**REQUIREMENT:** Should the word "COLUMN" occur in a line of the records, copy that line.

*** RECORDS FOR THE TASK ***

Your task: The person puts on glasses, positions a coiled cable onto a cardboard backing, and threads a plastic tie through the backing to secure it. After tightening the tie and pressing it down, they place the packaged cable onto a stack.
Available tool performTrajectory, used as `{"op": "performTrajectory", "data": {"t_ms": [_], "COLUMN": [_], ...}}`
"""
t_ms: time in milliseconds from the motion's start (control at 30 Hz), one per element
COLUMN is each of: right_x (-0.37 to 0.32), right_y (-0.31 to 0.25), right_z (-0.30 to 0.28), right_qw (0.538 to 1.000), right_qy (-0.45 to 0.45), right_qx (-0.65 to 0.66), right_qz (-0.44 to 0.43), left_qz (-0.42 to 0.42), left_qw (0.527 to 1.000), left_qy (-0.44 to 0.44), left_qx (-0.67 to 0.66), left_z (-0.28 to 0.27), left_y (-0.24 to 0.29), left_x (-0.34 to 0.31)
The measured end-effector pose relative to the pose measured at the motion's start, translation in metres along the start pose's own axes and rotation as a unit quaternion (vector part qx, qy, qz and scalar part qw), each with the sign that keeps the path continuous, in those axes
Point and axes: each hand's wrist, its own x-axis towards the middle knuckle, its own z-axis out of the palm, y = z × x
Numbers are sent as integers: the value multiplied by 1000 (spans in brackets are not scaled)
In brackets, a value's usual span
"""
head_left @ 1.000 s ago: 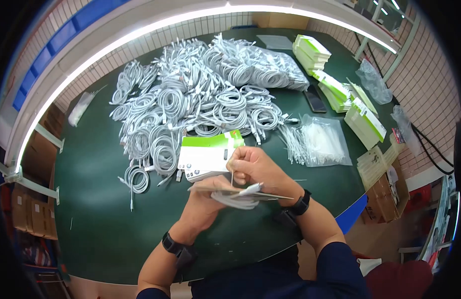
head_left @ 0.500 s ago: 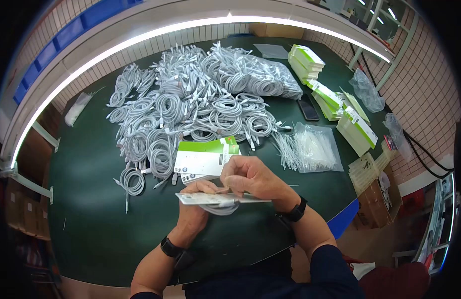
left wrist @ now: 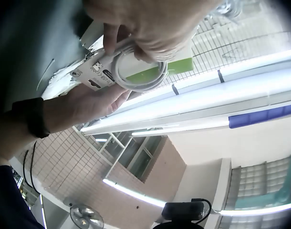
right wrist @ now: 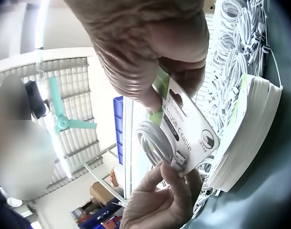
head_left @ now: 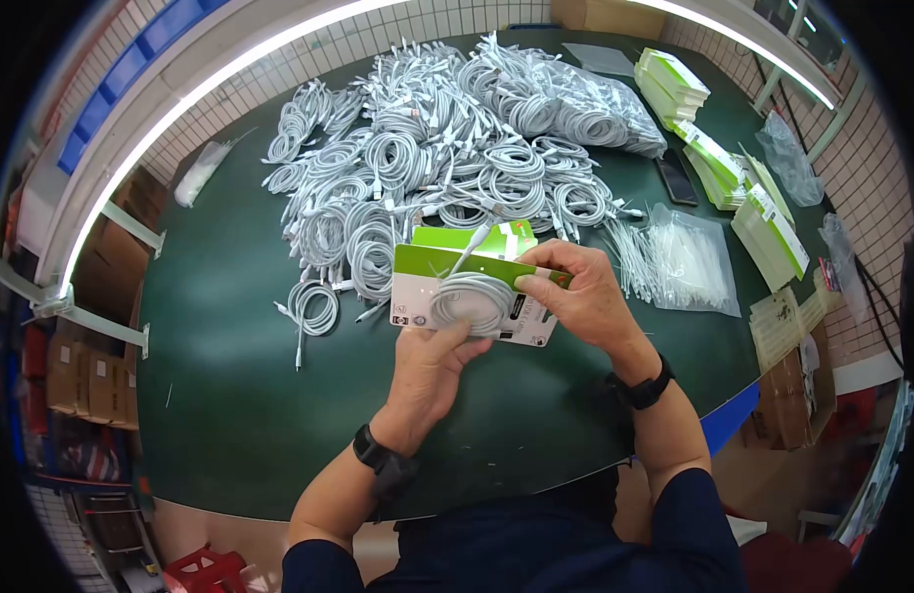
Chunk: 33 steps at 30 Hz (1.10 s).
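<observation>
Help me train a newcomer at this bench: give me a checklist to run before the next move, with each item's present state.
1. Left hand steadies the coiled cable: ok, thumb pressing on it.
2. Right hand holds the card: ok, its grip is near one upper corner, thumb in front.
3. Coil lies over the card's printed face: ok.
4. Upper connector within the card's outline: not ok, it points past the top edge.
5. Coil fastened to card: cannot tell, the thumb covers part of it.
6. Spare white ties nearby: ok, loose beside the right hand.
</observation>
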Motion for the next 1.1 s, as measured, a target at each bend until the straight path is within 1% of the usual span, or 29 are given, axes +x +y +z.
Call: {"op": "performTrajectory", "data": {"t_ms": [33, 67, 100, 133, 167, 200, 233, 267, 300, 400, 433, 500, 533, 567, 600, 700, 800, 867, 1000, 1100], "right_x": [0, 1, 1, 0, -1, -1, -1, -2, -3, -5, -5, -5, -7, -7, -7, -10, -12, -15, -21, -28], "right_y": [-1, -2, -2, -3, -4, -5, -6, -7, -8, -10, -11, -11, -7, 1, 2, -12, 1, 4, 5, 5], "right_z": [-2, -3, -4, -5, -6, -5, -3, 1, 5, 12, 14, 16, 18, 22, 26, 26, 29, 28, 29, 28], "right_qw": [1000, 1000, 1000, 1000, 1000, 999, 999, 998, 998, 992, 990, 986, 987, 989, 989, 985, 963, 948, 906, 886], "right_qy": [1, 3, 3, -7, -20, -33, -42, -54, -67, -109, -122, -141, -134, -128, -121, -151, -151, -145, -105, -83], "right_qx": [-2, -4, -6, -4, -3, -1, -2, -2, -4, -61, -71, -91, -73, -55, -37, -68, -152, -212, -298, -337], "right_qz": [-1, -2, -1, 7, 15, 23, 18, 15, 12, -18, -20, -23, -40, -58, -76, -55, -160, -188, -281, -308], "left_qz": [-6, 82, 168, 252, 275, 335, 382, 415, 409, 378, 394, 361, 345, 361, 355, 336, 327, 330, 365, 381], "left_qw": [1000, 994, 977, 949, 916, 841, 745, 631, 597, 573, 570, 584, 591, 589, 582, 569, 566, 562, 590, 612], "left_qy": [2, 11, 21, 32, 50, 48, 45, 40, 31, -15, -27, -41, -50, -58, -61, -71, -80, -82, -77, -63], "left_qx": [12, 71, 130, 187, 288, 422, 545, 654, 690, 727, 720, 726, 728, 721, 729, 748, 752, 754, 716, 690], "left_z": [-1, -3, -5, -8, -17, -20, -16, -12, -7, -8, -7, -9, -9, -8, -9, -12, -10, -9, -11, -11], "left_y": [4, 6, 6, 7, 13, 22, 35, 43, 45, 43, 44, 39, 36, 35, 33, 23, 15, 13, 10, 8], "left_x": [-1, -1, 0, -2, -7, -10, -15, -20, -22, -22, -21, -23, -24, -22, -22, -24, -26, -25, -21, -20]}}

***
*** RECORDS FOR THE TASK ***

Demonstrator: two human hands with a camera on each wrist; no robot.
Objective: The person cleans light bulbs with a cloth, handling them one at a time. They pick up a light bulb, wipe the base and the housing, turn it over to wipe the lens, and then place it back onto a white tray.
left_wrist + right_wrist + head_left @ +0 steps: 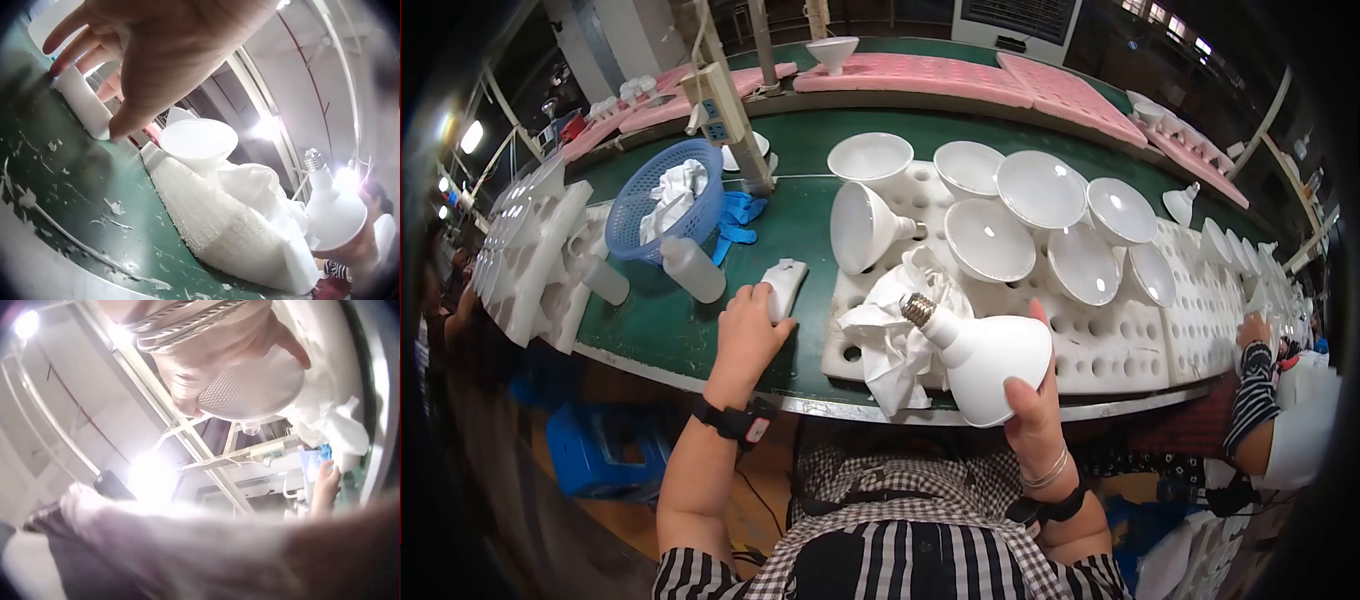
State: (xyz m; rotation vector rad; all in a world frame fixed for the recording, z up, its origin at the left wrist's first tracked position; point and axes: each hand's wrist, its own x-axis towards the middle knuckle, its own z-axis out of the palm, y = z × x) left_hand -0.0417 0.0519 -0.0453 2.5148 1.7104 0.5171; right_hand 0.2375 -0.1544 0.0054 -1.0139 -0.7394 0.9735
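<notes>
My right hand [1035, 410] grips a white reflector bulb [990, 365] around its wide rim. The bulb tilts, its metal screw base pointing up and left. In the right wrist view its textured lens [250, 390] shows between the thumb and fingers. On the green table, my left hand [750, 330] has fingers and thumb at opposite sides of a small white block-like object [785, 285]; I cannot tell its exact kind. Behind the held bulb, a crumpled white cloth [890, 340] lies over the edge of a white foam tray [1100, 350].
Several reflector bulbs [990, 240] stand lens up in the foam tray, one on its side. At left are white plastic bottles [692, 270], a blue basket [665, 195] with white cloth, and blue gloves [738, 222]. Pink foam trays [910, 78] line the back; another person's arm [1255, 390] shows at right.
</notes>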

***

**TASK ANSWER:**
Available tool performTrajectory, used as `{"op": "performTrajectory", "data": {"t_ms": [_], "COLUMN": [_], ...}}`
COLUMN is each of: right_x (-0.37 to 0.32), right_y (-0.31 to 0.25), right_z (-0.30 to 0.28), right_qw (0.538 to 1.000), right_qy (-0.45 to 0.45), right_qx (-0.65 to 0.66), right_qz (-0.44 to 0.43), left_qz (-0.42 to 0.42), left_qw (0.527 to 1.000), left_qy (-0.44 to 0.44), left_qx (-0.67 to 0.66), left_z (-0.28 to 0.27), left_y (-0.24 to 0.29), left_x (-0.34 to 0.31)

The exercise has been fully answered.